9.2 Factorial designs
In Week 9, when we talk about ANOVAs we conduct one-way ANOVAs. These tests from Week 9 are called one-way ANOVAs because there is only one IV with multiple levels being tested. However, in many research designs we will want to test the effect of two or more categorical variables at the same time (for example, experimental conditions or variables that capture important categories, such as participant sex).
When we want to test the effect of more than one IV, we start getting into what we call factorial ANOVAs. Factorial ANOVAs are used when we have two or more IVs, each with at least two levels per variable. This is common in a lot of research designs, where either multiple categorical variables are collected as part of the data collection phase or categorical variables are created as part of the analysis process.
We will talk about this more on the next page, but factorial designs are particularly useful for testing interactions, and the effects of both of your IVs together.
When reporting results for factorial designs, it is expected that you report how many levels each variable had. For instance, let’s say your two IVs are participant sex (male and female) and experimental group (group A, B and C). If you were to test this factorial design, there are a couple of ways you could report this:
- A Sex (2) x Group (3) factorial ANOVA
- A 2 x 3 factorial ANOVA
- A Sex x Group (2 x 3) factorial ANOVA
The first one is the preferable because it lays out the conditions clearly.
9.2.1 What is an interaction?
Pretend you’ve been enacting a singing intervention in a school of kids, where one group of kids have been singing daily and another group have not been. You’re interested in whether the singing intervention has an effect on their wellbeing. By and large, the singing intervention does - there is a clear difference between the kids who get singing sessions and kids who don’t. However, you notice that how effective the intervention is depends on whether they are boys or girls. The girls appear to benefit the most, while the boys don’t seem to as much. In other words, the effectiveness of the intervention is contingent on the biological sex of the child.
This is an example of an interaction, where the effect of one IV depends on the effect of another IV. The consequence of an interaction is that the two IVs both influence the DV together (in a non-additive manner). Interactions can be important for understanding how certain phenomena work.
Consider the two plots below, that show the relationship between two predictors (X and Group) and one outcome (on the y-axis).
- In the graph on the left, there is a clear difference between groups 1 and 2. There is also a clear difference between A, B and C on X; however, this is constant.
- In the graph on the right, there’s still a clear difference between groups 1 and 2. However, the difference is greater between different groups. For group 1, there is no change from A to C, but there is for group 2; in other words, the effect of X depends on the effect of Group.
The easiest way of demonstrating an interaction is by using an interaction plot, like the one above. This kind of graph plots means as dots, and joins different groups/IVs together by lines. Interaction plots with error bars (e.g. +/- 1 standard error) provide the clearest way of graphing of an interaction effect.
9.2.2 Testing for interactions
We can test for interactions when we have at least two independent variables/predictors, using both ANOVAs and regressions.

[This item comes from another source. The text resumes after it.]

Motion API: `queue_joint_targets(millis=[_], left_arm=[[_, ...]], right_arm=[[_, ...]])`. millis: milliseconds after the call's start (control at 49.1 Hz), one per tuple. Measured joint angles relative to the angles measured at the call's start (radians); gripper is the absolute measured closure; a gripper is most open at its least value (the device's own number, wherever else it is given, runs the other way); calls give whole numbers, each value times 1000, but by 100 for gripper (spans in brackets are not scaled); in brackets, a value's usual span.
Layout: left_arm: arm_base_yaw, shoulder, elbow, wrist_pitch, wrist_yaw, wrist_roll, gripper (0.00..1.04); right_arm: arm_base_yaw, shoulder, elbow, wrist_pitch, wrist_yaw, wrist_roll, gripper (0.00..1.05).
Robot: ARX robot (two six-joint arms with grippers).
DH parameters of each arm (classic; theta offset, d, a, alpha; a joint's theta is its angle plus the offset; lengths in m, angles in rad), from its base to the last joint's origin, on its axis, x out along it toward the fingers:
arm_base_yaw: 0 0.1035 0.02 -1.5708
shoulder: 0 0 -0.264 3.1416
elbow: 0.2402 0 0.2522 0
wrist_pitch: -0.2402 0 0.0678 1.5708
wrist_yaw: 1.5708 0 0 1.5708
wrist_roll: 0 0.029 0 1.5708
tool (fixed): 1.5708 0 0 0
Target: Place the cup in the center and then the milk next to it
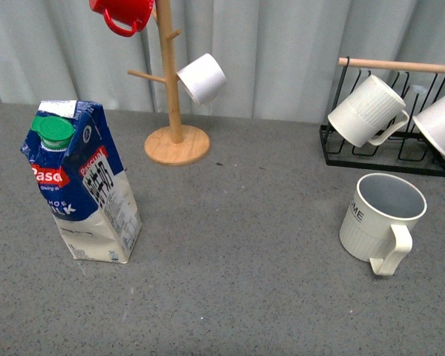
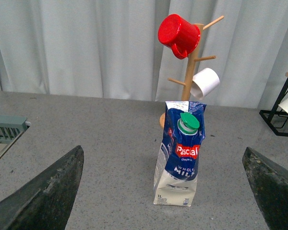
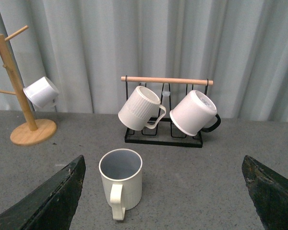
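The cup (image 1: pixel 378 222), cream-white and ribbed with "HOME" lettering, stands upright at the right of the grey tabletop (image 1: pixel 237 222), its handle toward the front. In the right wrist view the cup (image 3: pixel 121 184) stands ahead of my open right gripper (image 3: pixel 163 156), nearer one finger, untouched. The milk (image 1: pixel 81 185), a blue-and-white carton with a green cap, stands upright at the left. In the left wrist view the milk (image 2: pixel 181 158) stands ahead of my open, empty left gripper (image 2: pixel 163 147). Neither gripper shows in the front view.
A wooden mug tree (image 1: pixel 170 89) at the back holds a red mug (image 1: pixel 122 11) and a smooth white cup (image 1: pixel 202 77). A black wire rack (image 1: pixel 386 152) at the back right holds two white mugs (image 1: pixel 367 110). A grey grille (image 2: pixel 5 127) lies at the table's left.
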Motion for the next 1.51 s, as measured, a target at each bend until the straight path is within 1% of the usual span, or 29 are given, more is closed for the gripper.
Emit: queue_joint_targets(millis=[1507], left_arm=[[0, 0, 0, 0, 0, 0, 7]], right_arm=[[0, 0, 0, 0, 0, 0, 9]])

The majority of this module will focus on instances with two predictors in an ANOVA context, as they are easiest to conceptualise.
By default, if we have two predictors - A, and B, and an outcome, Y - our model will have the following terms:
- A, or the main effect of A (i.e. of A only)
- B, the other main effect
- A x B, which is our interaction effect
Therefore, we end up with two types of effects that we need to interpret: main effects, and interaction effects. An interaction effect is what we call a higher-order term, in that it is a more complex term in our model. We test the significance of each term, giving us three p-values and sets of test statistics.